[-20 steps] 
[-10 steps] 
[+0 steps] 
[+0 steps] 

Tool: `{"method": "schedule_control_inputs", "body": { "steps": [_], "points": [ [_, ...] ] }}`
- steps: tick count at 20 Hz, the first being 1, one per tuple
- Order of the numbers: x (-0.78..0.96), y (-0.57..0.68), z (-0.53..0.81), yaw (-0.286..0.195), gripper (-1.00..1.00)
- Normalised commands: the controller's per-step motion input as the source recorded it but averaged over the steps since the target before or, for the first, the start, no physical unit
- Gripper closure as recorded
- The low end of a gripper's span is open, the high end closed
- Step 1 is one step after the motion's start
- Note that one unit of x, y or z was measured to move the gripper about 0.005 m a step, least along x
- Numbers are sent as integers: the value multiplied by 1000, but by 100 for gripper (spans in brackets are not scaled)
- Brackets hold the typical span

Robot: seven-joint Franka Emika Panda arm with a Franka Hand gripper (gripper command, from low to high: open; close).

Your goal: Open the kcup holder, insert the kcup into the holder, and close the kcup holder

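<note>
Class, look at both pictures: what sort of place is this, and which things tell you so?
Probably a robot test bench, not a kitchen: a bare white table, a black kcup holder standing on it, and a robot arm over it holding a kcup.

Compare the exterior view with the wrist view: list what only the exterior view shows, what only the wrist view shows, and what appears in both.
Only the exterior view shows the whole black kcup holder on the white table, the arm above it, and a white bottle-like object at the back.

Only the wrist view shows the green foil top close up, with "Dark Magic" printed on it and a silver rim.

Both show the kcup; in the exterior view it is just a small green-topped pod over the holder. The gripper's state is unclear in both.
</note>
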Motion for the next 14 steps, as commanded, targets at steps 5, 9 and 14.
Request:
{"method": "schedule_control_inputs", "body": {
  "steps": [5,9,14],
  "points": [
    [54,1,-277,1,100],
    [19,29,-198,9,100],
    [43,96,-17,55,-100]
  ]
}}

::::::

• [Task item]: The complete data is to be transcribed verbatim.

• [Task response]:
[-20 steps] 
[-10 steps] 
[+0 steps] 
[+0 steps] 

Tool: `{"method": "schedule_control_inputs", "body": { "steps": [_], "points": [ [_, ...] ] }}`
- steps: tick count at 20 Hz, the first being 1, one per tuple
- Order of the numbers: x (-0.78..0.96), y (-0.57..0.68), z (-0.53..0.81), yaw (-0.286..0.195), gripper (-1.00..1.00)
- Normalised commands: the controller's per-step motion input as the source recorded it but averaged over the steps since the target before or, for the first, the start, no physical unit
- Gripper closure as recorded
- The low end of a gripper's span is open, the high end closed
- Step 1 is one step after the motion's start
- Note that one unit of x, y or z was measured to move the gripper about 0.005 m a step, least along x
- Numbers are sent as integers: the value multiplied by 1000, but by 100 for gripper (spans in brackets are not scaled)
- Brackets hold the typical span

Robot: seven-joint Franka Emika Panda arm with a Franka Hand gripper (gripper command, from low to high: open; close).

Your goal: Open the kcup holder, insert the kcup into the holder, and close the kcup holder

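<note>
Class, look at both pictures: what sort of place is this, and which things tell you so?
Probably a robot test bench, not a kitchen: a bare white table, a black kcup holder standing on it, and a robot arm over it holding a kcup.

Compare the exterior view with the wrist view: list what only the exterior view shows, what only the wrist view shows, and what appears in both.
Only the exterior view shows the whole black kcup holder on the white table, the arm above it, and a white bottle-like object at the back.

Only the wrist view shows the green foil top close up, with "Dark Magic" printed on it and a silver rim.

Both show the kcup; in the exterior view it is just a small green-topped pod over the holder. The gripper's state is unclear in both.
</note>
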Motion for the next 14 steps, as commanded, targets at steps 5, 9 and 14.
Request:
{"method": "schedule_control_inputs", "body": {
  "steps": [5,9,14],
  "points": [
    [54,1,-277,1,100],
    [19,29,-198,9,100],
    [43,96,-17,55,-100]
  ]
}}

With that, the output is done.